POIPU BEACH, Kauai — When you’re standing on the shores of the one, mostly consistent dry spot on the island at 6 a.m. to shoot a time-lapse, and you look in front of you and see a big, multi-color rainbow suddenly appear in front of you, you know you’re somewhere really magical.
Kauai is aptly called the Garden Island because of the lush greenery that peeks out all over the tiny area, which has just over 70,000 full-time residents. It rains here. A lot. So much so that the northern part of the island, near Hanalei Bay, got hit really hard earlier this year with massive flooding that saw nearly 500 residents air-lifted to rescue, and many homes destroyed. The northern tip hasn’t fully recovered.
Roads to the Haena and Kee beaches, your gateway to the majestic Napali Coast are closed until further notice. So unless you walk it from Hanalei, or take a boat ride to the coast, you’ll have to wait to see this part of the island.
Sue Kanoho, the executive director of the Kauai Visitors Bureau, says the island saw a dip in business post-floods, but picked up an increase after tourists started switching travel plans in the wake of the volcano eruptions on the Big Island of Hawaii.
Overall, lodging bookings are up 13% for 2018, she says.
“We saw a quick dip, and then people started re-booking their stays from the north to the south.”
Now, the resorts of Princeville and rental properties in the Hanalei area are fully open and business is back to normal, she adds.
On our recent visit to Kauai, it rained every day on most parts of the island except for one glorious, amazing, and what turned out to be historic day in Hanalei, Princeville and Kee beach, before the floods closed the road to the end of the island.
With a rental car, and one ill-fated boat cruise (we were in the back with people whose stomachs didn’t respond well to the choppy waters), we explored every inch of the island, from south (where tourists land) to the north, from west to east. Our cameras were snapping away the whole time — see the gallery above for photos that showcase the island’s unique beauty — and we came away with this list of five things travelers will love about Kauai.
You want to see green foliage and amazing flowers, this is the place. The bad news, as anyone in Hanalei or Princeville could tell you —is consistent precipitation. The average is 43 inches a year, compared to 17 inches on the most populated Hawaiian island, Oahu. But, without the rain, it wouldn’t look like this. And the truth is, aside from the unusual weeks of floods and disasters, most of the rainfall can be light, or drizzle.

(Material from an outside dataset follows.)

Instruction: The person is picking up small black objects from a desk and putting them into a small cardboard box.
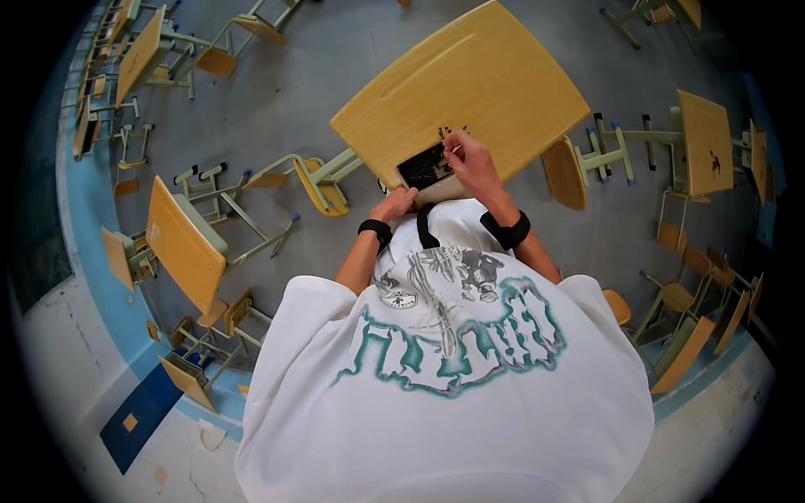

The quirky small town of Hanalei (seen in the movie The Descendants, and still up and running, despite the floods) or the arts community of Hanapepe (as depicted in the Disney cartoon Lilo & Stitch) are worth coming back to, time after time. Hanapepe is chock full of art galleries, a thriving book store and restaurants. Friday nights, Hanapape stages an art walk, which on the three times we’ve gone has been very well attended. Hanalei is cute stores, tiki bars, shave ice and built for strolling. Most calendars tout the majestic Hanalei Pier and the popular beach for surfers and bathers that adjoins it. The road to get to the Pier is under construction, but the Pier and beach is still open, according to tourism officials. But you’ll need to hike ten blocks or so to get there.
Sunrises and sunsets
Any of these are great on a Hawaiian island. The Kauai experience is special because unlike the big island, which has mostly lava beaches, or Oahu and Maui, where getting to the beaches means trekking through mega resorts, many of the best beaches in Kauai are on the side of the road, and can be accessed instantly. Where better to watch a sunrise (on the eastern part of the island) or sunset (on the west) than at the beach?
Some of our favorite experiences in Kauai were when we went walking down roads, only to discover hidden waterfalls beneath some trees, or giant caves off the side of the road. The fun on the island is discovery.
The weather forecast
In Kauai, you get different weather on all parts of the island, making constant checks of the weather part of the visitor experience. That’s a good thing — when you see that it’s pouring in Princeville but dry in Poipu, it helps you plan for the day accordingly. It also becomes a game: Could the weather forecast be wrong? Let’s test it out. (Sadly, it usually was right.)
This was our third time to the island,. Past trips were in December, where it was drier and warmer, but as we were told when we were visiting, this was a very unusually wet winter like locals had never seen.
For 2018, it’s clear that visitors will still be able to enjoy the south, east and west sides of the island as they always, and most of the north, including the Princeville resorts and funky town of Hanalei.
Seeing the Napali coast and amazing beach of Kee is out for much of the year, unless by boat or helicopter. But that wouldn’t stop me from visiting other, drier parts of the island in a heartbeat.